Wer den Staat (somit den Steuerzahler) um 1,2 Millionen betrügt, kommt mit einer Bewährungsstrafe davon, dies schreibt zumindest die Tagesschau zum Fall Zumwinkel:

Der in der Liechtenstein-Affäre wegen Steuerbetrugs angeklagte frühere Post-Chef Klaus Zumwinkel muss laut einem Zeitungsbericht keine Gefängisstrafe fürchten. Das „Handelsblatt“ berichtet unter Berufung auf Justizkreise, dass Zumwinkels Verteidigung und die Staatsanwaltschaft einen Deal vereinbart hätten. Die Ankläger würden im Prozess maximal zwei Jahre Haft auf Bewährung fordern, im Gegenzug solle Zumwinkel ein Geständnis ablegen, schreibt die Zeitung.

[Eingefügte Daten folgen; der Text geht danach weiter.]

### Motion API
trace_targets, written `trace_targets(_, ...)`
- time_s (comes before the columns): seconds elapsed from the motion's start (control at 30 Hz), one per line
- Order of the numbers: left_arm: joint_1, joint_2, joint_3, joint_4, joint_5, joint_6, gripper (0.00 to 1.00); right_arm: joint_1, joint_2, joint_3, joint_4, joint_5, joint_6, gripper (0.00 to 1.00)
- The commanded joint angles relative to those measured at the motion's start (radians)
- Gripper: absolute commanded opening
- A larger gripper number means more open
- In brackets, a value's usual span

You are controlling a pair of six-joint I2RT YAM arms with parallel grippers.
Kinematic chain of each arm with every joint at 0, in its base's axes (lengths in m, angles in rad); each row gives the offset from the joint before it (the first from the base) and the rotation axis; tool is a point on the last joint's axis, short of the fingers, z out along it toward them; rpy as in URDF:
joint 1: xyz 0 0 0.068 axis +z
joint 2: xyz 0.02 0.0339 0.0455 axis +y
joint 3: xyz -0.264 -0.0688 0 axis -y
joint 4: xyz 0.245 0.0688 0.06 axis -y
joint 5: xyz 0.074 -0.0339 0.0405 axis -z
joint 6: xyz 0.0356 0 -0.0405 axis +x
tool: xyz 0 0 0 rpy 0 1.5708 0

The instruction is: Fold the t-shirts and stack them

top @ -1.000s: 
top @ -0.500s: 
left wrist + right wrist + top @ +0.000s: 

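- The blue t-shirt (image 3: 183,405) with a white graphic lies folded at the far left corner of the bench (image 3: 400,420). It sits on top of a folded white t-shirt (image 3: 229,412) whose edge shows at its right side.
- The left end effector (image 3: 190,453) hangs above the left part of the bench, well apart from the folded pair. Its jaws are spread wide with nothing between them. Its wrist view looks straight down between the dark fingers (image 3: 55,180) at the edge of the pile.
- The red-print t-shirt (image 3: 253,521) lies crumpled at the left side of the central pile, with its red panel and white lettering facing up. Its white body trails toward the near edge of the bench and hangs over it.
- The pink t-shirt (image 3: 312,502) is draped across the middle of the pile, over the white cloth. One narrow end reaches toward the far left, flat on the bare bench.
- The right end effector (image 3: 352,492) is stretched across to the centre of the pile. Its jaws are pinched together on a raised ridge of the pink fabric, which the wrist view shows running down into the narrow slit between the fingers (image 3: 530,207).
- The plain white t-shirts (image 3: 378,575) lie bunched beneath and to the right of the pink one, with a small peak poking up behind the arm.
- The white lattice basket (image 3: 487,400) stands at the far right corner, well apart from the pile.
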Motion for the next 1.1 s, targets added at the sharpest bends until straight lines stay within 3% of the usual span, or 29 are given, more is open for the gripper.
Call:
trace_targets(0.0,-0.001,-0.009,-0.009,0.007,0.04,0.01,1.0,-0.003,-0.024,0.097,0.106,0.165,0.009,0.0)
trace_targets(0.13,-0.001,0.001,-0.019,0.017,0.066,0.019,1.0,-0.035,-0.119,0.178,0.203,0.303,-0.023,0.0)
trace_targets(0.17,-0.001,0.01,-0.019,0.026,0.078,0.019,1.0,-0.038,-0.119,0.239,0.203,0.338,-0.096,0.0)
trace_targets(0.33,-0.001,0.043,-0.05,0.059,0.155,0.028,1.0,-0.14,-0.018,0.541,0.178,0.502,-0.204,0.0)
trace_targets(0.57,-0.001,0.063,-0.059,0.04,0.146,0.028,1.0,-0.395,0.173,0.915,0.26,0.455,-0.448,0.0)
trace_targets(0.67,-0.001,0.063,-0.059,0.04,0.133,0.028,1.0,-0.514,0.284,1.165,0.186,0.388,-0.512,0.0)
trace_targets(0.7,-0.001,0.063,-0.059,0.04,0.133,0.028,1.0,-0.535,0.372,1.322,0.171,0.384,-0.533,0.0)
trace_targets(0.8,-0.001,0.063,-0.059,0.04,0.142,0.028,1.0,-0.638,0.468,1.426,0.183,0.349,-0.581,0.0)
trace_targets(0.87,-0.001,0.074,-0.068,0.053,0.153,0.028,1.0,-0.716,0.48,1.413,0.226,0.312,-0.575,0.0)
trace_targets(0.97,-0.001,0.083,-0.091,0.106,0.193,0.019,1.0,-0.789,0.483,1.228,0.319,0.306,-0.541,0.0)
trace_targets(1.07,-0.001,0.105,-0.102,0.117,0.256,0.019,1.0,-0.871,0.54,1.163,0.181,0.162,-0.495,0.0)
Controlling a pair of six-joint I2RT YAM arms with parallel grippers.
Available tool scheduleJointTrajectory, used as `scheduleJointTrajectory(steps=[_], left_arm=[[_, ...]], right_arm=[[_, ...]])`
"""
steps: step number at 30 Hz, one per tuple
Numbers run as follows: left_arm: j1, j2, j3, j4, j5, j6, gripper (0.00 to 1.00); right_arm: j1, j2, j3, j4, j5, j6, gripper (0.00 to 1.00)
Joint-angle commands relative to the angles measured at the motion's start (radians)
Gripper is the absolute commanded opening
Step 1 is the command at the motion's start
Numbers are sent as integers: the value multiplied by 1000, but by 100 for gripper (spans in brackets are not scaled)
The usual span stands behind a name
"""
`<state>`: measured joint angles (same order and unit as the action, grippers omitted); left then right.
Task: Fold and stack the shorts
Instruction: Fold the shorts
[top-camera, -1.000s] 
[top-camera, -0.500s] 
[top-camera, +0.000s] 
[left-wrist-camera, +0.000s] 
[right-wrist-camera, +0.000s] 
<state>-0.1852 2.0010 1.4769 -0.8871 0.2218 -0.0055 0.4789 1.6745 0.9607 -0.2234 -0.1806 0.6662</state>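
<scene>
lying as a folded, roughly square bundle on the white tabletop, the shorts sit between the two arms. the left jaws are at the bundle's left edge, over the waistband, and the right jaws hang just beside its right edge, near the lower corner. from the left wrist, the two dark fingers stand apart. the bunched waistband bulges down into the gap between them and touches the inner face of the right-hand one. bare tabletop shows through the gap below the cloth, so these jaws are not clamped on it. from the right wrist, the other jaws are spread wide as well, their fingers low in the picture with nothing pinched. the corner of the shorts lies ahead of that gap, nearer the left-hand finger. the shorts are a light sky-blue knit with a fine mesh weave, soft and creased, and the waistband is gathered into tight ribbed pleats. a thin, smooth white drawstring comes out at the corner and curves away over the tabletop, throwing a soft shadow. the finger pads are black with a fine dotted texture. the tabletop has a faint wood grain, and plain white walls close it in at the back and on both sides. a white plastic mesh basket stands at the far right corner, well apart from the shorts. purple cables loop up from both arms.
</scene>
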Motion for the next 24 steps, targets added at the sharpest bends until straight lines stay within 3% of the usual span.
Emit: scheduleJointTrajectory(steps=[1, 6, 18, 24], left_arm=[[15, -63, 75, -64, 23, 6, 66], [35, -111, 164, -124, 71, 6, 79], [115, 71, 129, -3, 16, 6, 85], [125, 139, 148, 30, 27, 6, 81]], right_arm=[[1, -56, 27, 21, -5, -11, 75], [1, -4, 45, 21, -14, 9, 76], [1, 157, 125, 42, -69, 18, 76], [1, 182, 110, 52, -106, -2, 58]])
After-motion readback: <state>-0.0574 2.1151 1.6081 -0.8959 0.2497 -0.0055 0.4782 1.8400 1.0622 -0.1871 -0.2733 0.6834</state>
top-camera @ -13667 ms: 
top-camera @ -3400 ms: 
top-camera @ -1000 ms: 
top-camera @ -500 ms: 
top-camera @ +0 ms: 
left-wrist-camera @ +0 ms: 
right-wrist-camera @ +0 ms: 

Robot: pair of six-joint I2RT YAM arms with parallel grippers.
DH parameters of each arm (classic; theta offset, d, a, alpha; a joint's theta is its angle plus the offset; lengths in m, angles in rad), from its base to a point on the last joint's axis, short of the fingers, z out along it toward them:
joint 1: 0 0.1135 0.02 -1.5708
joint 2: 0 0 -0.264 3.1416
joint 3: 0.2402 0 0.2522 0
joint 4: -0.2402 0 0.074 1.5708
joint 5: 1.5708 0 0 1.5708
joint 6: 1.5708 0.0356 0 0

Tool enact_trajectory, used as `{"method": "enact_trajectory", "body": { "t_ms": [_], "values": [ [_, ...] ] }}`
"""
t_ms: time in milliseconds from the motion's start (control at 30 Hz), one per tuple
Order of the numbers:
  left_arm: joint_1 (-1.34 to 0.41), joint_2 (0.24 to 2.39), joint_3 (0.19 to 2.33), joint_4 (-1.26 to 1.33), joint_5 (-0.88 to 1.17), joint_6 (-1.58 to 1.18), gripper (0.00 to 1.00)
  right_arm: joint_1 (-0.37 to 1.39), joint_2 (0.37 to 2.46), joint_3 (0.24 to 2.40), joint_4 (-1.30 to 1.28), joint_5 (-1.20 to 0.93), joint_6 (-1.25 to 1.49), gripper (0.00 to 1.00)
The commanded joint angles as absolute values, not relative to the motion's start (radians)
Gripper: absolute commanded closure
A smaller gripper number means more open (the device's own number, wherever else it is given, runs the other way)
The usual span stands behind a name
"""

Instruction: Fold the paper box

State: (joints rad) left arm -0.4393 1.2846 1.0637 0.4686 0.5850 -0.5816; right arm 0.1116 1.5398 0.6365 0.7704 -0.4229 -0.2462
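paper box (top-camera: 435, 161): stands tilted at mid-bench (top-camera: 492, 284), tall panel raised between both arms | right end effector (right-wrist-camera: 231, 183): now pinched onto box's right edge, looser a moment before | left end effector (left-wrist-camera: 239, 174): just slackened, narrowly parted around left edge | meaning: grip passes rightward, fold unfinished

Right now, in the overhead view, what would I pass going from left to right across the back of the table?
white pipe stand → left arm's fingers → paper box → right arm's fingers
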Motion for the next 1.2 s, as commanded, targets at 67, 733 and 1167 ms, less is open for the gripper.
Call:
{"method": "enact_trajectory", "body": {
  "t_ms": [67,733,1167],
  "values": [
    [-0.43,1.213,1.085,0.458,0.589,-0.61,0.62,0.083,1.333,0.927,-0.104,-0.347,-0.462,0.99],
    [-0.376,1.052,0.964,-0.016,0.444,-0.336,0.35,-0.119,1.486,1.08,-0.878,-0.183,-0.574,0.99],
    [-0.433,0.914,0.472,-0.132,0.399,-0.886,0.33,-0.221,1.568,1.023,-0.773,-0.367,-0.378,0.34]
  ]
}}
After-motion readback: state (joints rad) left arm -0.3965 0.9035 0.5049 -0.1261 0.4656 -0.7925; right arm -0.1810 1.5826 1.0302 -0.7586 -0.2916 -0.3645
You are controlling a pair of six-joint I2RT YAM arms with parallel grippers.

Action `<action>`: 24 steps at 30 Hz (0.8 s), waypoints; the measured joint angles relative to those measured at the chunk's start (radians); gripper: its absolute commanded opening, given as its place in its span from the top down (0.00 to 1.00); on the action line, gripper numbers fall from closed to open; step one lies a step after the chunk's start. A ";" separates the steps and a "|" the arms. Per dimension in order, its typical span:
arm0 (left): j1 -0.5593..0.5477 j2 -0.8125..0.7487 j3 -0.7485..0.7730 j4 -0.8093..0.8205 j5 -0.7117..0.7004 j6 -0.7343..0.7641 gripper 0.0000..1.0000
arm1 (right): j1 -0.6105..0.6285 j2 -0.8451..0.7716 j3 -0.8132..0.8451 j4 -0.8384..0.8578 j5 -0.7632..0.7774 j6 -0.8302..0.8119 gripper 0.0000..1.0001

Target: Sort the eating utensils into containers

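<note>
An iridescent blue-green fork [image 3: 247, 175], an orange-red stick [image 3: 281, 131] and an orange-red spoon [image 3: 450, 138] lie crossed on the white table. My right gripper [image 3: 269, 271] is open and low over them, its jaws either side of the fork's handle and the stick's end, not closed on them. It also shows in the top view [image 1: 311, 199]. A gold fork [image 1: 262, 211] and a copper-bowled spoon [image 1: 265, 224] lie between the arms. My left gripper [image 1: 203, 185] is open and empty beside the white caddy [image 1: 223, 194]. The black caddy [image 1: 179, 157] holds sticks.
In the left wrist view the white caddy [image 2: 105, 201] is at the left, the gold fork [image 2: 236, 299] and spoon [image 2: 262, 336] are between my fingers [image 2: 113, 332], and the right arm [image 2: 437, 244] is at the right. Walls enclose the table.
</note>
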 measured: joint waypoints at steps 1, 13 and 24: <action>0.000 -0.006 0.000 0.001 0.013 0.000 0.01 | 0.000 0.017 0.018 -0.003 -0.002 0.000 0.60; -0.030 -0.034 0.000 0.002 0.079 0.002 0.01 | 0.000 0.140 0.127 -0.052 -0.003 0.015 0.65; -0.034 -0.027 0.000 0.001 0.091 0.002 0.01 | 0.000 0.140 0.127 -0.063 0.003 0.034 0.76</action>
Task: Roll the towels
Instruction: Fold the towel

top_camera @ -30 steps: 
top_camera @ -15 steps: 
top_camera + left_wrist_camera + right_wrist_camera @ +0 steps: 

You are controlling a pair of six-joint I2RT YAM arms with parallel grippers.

Wer aber Falschgeld im Wert  von 52.000 Euro besitzt und ebenfalls komplett geständig ist, kommt nicht so glimpflich davon:

Wegen gewerbsmäßiger Geldfälschung hat das Landgericht Berlin am Dienstag einen 30-jährigen Mann zu einer Freiheitsstrafe von drei Jahren und zehn Monaten verurteilt.

Der Geldfälscher war ein mittelloser Bosnier mit Schulden, die er versuchte loszuwerden. Der Steuerhinterzieher ein ehemaliger Manager, der wohl nicht von bedrohlich hohen Schulden geplagt wird. Aber das Problem ist wahrscheinlich, dass in der Anstaltswäscherei die weisse Weste nur mangelhaft geplättet werden kann, man muss sich halt vor Klagen schützen.